The play runs around 85 minutes, one act, no intermission, which seems to be almost the norm these days, so this economy seems to dictate really smooth transitions between scenes. You make skillful use in making these transitions through music and lighting in STRAIGHT.
AS: Thank you. From a directors’ point of view, smooth transitions are integral to any piece, no matter the length of the play. There’s nothing I hate more than going to blackout or seeing a curtain come down between scenes for no reason. The story needs to flow throughout. This play, although it takes place all in Ben’s apartment, occurs over several months, so we needed to show the passage of time, but we tried to do it more subtly—enough to tell the story without a literal projection of a clock—with original music by Will Van Dyke (sound designed by Alex Hawthorn) and lighting by Grant Yeager, who helped us navigate these transitions. We also wanted to show how Ben finds himself often in one situation but trying to to escape to another, and how he transitions between his two complicated relationships. At its core, Straight is all about text and three characters, so the seed ideas for these transitions all came from the story itself.

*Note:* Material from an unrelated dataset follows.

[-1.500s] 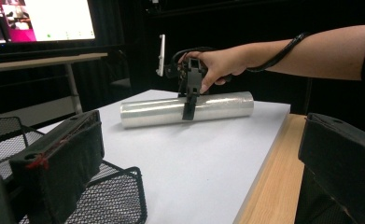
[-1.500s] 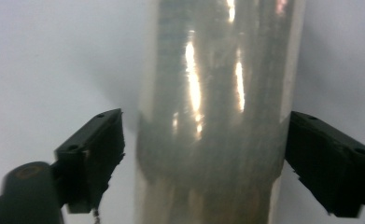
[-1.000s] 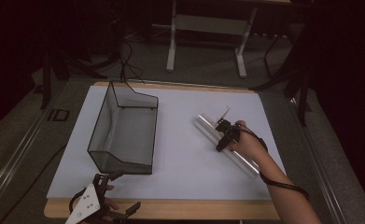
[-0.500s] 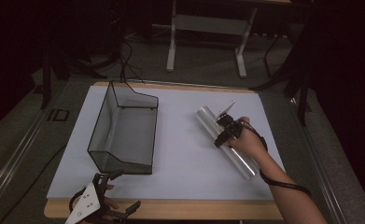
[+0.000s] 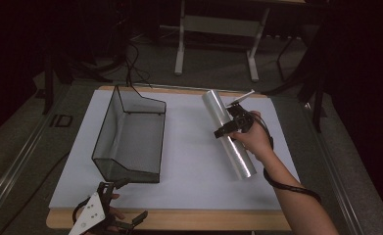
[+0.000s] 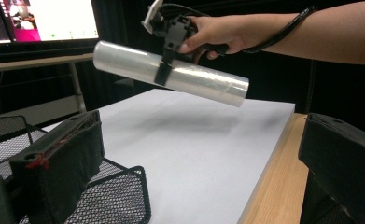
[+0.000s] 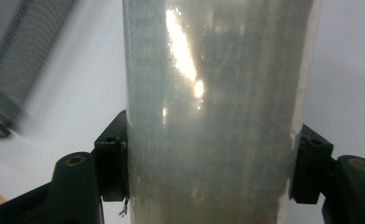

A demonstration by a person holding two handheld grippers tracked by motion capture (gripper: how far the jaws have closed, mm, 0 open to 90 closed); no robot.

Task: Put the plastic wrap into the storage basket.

When did you start working on Straight?
AS: I started working on this in the fall 2010 when the authors brought it to me. We worked on it together—just the three of us—for a while, then did a public reading, which thankfully had a strong reaction. We subsequently did a ton of closed door readings while developing the play over the years. We were always encouraged, particularly in seeing the positive response to the comedy, which is more circumstantial than joke-based. The comedy really did land, which was exciting since the laughs come from truth and not a traditional set-up-and-joke structure. There aren’t many traditional ‘punchlines’ in this play, although we still have a few fun one-liners.

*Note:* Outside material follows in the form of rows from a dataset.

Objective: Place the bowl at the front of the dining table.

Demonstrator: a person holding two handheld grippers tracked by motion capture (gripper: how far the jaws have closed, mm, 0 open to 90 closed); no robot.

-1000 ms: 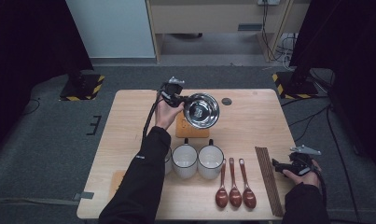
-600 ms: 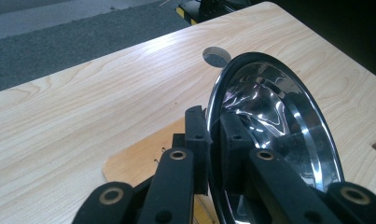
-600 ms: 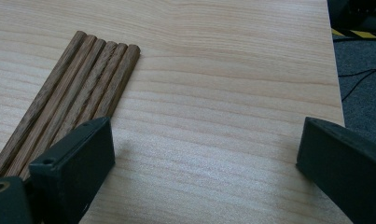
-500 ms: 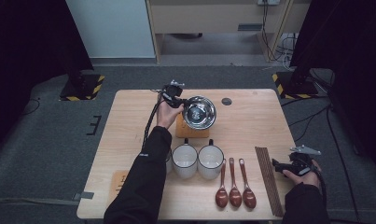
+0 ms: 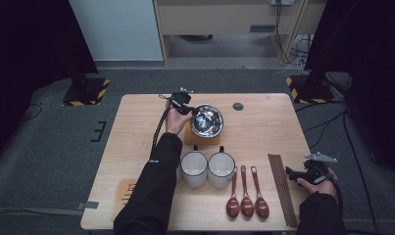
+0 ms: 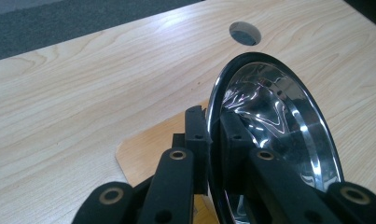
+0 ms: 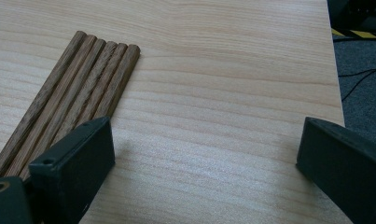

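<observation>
Near the desk's (image 5: 136,127) far edge, the left gripper (image 6: 213,140) pinches the rim of the tilted steel bowl (image 5: 207,120) over an orange mat (image 5: 195,138), while the right gripper (image 5: 295,175), jaws spread wide, hovers beside the chopsticks (image 7: 78,88) at the near right corner.

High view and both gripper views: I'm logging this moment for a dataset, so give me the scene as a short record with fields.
held item: steel bowl, rim clamped by left gripper
bowl pose: tilted, over wooden coaster
right gripper: jaws wide apart, beside wooden chopsticks
mugs: two white mugs, side by side
spoons: three brown spoons, in a row
surface: wooden table
</observation>
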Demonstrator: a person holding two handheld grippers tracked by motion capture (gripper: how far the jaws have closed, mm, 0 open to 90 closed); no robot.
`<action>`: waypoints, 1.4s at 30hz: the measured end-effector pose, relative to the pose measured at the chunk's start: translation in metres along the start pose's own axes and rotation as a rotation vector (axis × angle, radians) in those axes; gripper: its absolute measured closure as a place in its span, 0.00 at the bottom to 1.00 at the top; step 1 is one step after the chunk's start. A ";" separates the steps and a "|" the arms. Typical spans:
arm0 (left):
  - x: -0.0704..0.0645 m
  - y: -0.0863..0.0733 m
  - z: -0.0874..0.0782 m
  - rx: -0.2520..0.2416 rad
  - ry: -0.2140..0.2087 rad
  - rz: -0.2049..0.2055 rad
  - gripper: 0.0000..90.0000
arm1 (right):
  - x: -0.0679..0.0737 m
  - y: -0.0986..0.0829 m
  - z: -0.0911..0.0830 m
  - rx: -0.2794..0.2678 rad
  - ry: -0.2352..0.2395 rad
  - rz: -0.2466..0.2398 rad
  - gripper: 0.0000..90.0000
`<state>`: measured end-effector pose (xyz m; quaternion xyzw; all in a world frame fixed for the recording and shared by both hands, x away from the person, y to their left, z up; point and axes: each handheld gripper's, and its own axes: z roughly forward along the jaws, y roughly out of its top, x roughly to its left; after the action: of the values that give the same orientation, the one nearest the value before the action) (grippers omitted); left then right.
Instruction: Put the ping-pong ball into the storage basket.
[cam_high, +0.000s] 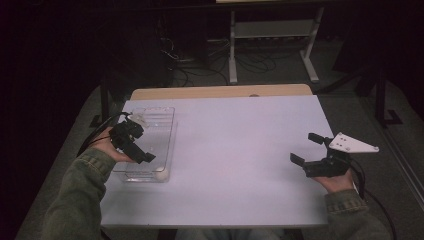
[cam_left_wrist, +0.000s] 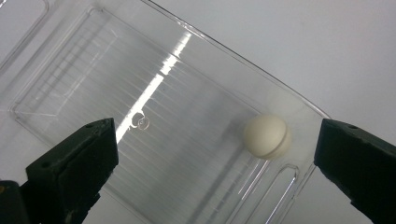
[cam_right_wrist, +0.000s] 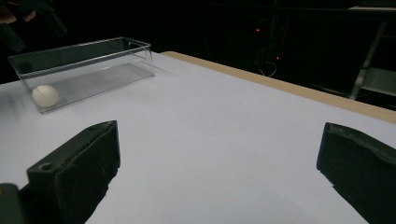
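Note:
A clear plastic box (cam_high: 165, 117) stands on the left of the white table (cam_high: 235, 150). One white ball (cam_high: 161, 174) lies in its near right corner. My left gripper (cam_high: 142, 142) hangs over the box, open and holding nothing. In the left gripper view the ball (cam_left_wrist: 266, 136) rests on the box floor (cam_left_wrist: 163, 107) between the two spread jaws, nearer the right one. My right gripper (cam_high: 303, 147) hovers open above the table's right side, far from the box. The right gripper view looks across the table at the box (cam_right_wrist: 93, 60) with the ball (cam_right_wrist: 45, 95) at its near end.
A wooden strip (cam_high: 220, 91) runs along the table's far side. Behind it stand a white metal frame (cam_high: 272, 30) and cables on a dark floor. The table's middle (cam_right_wrist: 224, 121) lies bare between the grippers.

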<state>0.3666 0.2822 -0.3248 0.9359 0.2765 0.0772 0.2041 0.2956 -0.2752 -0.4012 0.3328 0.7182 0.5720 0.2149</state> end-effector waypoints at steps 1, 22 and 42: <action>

Right…what’s the one about glitter?
AS: “Not every gay guy, like, burps glitter.” We actually sell tank tops with that quote which seem to fly off the shelves - ha! But even with that line, it’s coming from a very real, honest moment. Straight is definitely introspective at times and lets you find ways to identify with all three of these characters, whether you love or hate their choices and how they handle situations. I think that’s why it generates so many different reactions in different people, which as a director I love to see happen.